Tally the lines in the records below that contain "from" and return only the result.
RECORDS FOR PROCESSING START
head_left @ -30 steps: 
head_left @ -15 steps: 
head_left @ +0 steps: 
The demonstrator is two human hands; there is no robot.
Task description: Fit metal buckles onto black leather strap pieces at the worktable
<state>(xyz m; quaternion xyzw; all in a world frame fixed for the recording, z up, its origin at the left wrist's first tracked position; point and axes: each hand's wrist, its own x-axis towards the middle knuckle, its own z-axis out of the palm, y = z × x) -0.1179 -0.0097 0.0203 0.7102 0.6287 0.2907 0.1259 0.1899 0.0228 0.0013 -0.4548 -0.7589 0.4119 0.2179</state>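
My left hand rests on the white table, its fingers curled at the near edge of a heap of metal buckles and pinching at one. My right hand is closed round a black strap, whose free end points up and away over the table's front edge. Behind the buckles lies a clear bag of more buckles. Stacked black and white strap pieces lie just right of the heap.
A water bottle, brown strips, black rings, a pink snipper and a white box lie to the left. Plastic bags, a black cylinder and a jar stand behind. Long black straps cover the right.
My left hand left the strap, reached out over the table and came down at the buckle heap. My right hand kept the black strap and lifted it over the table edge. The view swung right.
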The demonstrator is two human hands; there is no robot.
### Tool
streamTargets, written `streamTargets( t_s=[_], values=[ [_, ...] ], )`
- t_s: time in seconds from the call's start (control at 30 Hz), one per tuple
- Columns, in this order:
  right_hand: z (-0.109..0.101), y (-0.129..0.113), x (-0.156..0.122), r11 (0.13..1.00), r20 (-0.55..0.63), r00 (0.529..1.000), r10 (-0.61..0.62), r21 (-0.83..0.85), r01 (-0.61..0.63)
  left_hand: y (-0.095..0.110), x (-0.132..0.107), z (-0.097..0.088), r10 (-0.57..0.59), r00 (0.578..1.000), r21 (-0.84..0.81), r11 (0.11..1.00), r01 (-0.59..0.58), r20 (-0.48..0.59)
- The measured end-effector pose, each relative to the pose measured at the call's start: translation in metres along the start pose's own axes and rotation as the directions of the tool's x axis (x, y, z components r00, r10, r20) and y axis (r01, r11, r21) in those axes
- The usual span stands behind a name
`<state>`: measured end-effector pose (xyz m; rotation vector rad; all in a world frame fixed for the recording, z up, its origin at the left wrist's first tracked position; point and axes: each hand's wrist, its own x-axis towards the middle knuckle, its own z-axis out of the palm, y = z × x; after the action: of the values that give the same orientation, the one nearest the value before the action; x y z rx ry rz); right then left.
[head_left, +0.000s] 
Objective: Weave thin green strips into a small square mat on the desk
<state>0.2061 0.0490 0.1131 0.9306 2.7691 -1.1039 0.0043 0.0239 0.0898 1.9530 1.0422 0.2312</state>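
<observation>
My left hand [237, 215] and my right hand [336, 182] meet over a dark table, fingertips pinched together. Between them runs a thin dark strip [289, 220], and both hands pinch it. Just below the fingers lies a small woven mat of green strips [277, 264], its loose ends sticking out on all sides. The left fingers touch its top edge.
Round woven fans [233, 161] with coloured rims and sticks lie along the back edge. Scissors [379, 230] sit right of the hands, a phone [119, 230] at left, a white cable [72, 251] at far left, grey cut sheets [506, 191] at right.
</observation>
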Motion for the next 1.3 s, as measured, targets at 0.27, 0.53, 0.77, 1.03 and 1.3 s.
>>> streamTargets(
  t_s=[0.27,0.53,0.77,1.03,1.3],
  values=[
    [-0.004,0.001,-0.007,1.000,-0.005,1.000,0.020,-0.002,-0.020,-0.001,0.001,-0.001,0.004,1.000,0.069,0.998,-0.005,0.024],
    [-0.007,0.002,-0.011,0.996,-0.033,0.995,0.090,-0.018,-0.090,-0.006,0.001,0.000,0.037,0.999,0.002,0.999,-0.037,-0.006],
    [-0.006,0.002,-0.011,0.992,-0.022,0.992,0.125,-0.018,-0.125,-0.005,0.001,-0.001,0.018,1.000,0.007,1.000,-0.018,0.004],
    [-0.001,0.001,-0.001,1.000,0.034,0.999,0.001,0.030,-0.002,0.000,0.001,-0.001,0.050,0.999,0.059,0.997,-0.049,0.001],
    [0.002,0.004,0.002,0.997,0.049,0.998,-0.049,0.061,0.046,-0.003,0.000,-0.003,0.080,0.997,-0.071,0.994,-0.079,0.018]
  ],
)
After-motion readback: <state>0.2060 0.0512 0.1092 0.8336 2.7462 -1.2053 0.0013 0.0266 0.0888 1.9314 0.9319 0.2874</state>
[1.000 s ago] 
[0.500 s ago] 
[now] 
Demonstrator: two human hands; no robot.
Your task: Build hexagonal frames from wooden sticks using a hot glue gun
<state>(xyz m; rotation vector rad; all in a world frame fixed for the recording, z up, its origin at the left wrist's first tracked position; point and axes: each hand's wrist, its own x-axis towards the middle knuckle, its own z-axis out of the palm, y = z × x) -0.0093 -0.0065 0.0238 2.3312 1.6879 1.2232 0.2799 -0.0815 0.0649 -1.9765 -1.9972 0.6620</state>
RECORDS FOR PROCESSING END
▶ _YOUR SOLUTION_:
2